**Given data**
*** Block opens ***
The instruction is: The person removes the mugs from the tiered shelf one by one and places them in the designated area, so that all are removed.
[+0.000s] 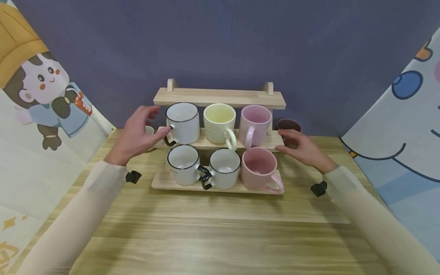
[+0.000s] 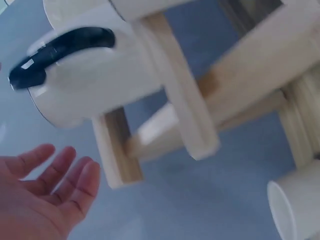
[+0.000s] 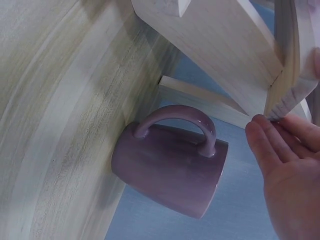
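The wooden rack (image 1: 220, 97) stands toward the back of the surface (image 1: 220, 229), mugs loaded on its middle and lower boards. I'd expect a stiff frame, rather heavy with that load; glazed ceramic on smooth planks could slide and chip if tipped. The bare board ends look like the best hold, one each side.

The right grip (image 1: 304, 149) isn't clenched: its fingers reach out, tips at the end of the middle board (image 1: 268, 143), though from here I can't judge how firmly they touch. The left grip (image 1: 134, 133) is spread and holds nothing, thumb near the black handle of a white mug (image 1: 187, 130).

Beside that mug sit a ribbed-looking yellow mug (image 1: 216, 126) and a glossy lilac mug (image 1: 254, 124); below are two black-rimmed mugs (image 1: 225, 175) and a round-bellied pink mug (image 1: 256, 173). A mauve mug (image 3: 165, 165), loop-handled, stands upright past the rack's right end.
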`<state>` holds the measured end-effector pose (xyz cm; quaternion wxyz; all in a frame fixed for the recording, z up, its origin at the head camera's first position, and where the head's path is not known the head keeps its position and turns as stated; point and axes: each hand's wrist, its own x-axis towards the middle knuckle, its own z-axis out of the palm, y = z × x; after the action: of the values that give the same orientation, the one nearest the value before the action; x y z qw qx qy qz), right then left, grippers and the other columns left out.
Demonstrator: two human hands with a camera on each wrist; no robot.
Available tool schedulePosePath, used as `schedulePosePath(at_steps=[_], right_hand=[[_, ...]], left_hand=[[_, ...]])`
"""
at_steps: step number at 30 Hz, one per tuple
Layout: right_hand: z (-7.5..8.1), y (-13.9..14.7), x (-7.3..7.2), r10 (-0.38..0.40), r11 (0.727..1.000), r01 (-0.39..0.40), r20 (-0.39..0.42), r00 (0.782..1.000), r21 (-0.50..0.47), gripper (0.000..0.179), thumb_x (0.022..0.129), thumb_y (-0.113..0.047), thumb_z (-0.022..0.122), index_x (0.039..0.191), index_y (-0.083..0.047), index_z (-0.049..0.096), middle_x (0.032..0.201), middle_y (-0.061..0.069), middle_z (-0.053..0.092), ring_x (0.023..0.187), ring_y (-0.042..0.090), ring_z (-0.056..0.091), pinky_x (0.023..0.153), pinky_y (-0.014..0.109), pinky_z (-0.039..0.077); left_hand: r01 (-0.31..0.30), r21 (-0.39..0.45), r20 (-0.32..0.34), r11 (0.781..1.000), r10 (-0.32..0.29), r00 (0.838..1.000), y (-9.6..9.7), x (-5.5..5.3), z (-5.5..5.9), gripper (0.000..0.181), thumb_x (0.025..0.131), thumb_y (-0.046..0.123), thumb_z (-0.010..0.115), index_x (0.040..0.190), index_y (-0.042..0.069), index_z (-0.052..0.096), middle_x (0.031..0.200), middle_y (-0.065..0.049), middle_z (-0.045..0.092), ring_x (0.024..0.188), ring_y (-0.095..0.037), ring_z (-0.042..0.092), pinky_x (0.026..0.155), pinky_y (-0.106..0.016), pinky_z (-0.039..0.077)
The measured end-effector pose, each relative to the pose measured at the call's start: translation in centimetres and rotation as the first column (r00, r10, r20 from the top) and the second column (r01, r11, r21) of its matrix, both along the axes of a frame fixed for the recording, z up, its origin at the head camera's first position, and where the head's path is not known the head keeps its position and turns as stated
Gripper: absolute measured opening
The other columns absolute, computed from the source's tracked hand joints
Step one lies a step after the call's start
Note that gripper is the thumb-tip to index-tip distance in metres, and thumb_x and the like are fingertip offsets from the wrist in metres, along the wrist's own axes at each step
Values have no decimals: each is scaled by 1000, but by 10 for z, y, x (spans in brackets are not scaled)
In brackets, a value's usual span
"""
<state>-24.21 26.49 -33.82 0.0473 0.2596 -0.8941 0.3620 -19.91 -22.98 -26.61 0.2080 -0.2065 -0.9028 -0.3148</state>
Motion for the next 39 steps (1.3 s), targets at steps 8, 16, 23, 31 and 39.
schedulePosePath(at_steps=[8,16,23,31,39], right_hand=[[2,0,-1,7,1000,-7,-28,1000,0,61,85,-20,73,137,0,48,138,15,45,102,28,60,88,35,47],[3,0,-2,8,1000,-8,-27,1000,14,62,85,-22,72,137,0,47,137,16,45,101,30,60,89,46,45],[2,1,-2,18,1000,-17,-40,999,11,61,85,-22,73,135,2,49,136,18,46,99,32,61,89,49,45],[1,0,-2,-2,1000,2,-33,999,17,62,84,-24,74,135,1,50,135,17,47,99,30,61,89,47,45],[1,-1,-1,2,1000,-1,-25,1000,16,62,84,-24,73,135,1,49,135,17,47,100,31,61,89,48,45]], left_hand=[[-37,-63,58,997,41,997,31,-6,19,76,78,49,72,136,7,46,131,-12,46,117,-30,44,95,-48,37],[-115,-157,158,981,140,977,50,-15,33,92,74,59,69,140,2,40,137,-18,41,125,-34,37,101,-49,32],[-137,-183,206,974,174,963,53,-19,35,93,73,60,69,139,1,41,133,-20,42,120,-35,40,96,-50,36],[-145,-197,221,970,188,957,54,-20,36,91,74,58,70,138,1,41,130,-19,43,115,-33,42,93,-49,38],[-139,-183,209,973,176,962,53,-20,33,85,74,54,71,134,-2,46,128,-18,44,112,-33,43,91,-48,39]])
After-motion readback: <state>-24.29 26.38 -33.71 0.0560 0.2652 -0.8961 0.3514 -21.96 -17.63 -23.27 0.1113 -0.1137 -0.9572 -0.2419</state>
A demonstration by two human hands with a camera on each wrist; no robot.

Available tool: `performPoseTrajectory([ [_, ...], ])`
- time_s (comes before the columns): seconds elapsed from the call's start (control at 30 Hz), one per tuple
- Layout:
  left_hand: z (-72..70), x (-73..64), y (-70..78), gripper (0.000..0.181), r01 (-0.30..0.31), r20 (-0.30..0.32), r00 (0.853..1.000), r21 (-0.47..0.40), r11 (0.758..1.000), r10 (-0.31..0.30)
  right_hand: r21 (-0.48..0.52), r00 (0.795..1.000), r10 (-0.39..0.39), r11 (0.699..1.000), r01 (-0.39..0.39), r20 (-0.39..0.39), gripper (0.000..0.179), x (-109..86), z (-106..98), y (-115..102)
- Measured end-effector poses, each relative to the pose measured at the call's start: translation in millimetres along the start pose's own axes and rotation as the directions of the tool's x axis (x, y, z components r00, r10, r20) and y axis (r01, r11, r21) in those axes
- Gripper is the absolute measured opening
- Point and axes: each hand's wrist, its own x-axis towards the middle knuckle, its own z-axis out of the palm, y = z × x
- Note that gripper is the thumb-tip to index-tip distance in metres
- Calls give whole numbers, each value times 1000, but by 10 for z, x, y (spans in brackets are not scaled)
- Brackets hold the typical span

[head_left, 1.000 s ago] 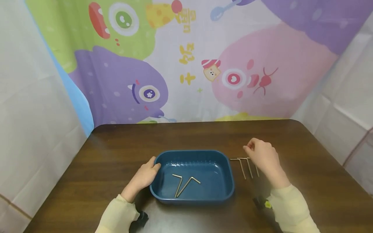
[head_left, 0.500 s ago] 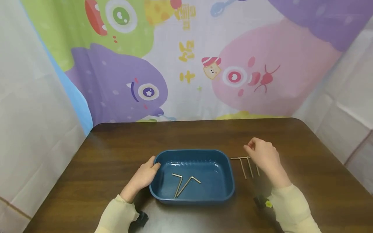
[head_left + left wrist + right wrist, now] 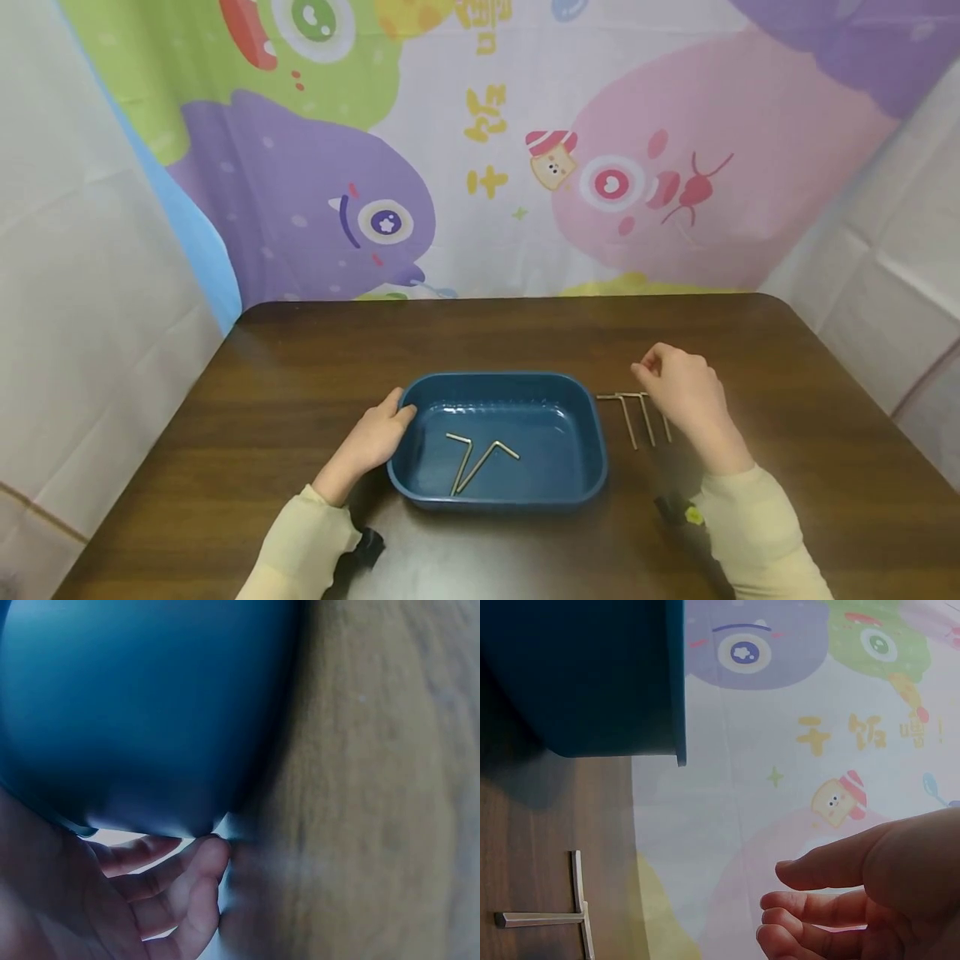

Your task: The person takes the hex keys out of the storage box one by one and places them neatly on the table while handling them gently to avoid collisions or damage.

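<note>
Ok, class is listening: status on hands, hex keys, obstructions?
Left hand gripping blue tray; right hand empty, above table. Two hex keys inside tray, three visible keys on table beside it. In the way: tray's right wall between groups.

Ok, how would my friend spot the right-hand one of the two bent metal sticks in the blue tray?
On the brown table sits a blue tray. Inside, in the head view, beside the left-hand stick lies the right-hand stick. Its short end points right, while its neighbour's short end points left.
</note>
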Motion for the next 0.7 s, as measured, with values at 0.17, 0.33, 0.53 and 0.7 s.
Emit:
performPoseTrajectory([
  [0.17,3,-6,4,36,-2,-2,1000,3,1000,2,-3,1000,-22,1000,22,-10,24,-17,3,-38],
  [0.33,6,-17,11,41,-3,5,1000,-5,1000,3,3,999,-43,999,43,-15,22,-51,24,-105],
  [0.53,9,-10,9,40,2,5,1000,-3,1000,-2,4,996,-81,997,82,-32,17,-84,88,-216],
  [0.7,9,13,10,42,7,8,1000,-7,1000,-7,22,989,-143,989,144,-37,14,-116,181,-380],
])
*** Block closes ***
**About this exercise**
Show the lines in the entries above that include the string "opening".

**Output of the task**
Gripper: absolute measured opening
- Gripper is the absolute measured opening

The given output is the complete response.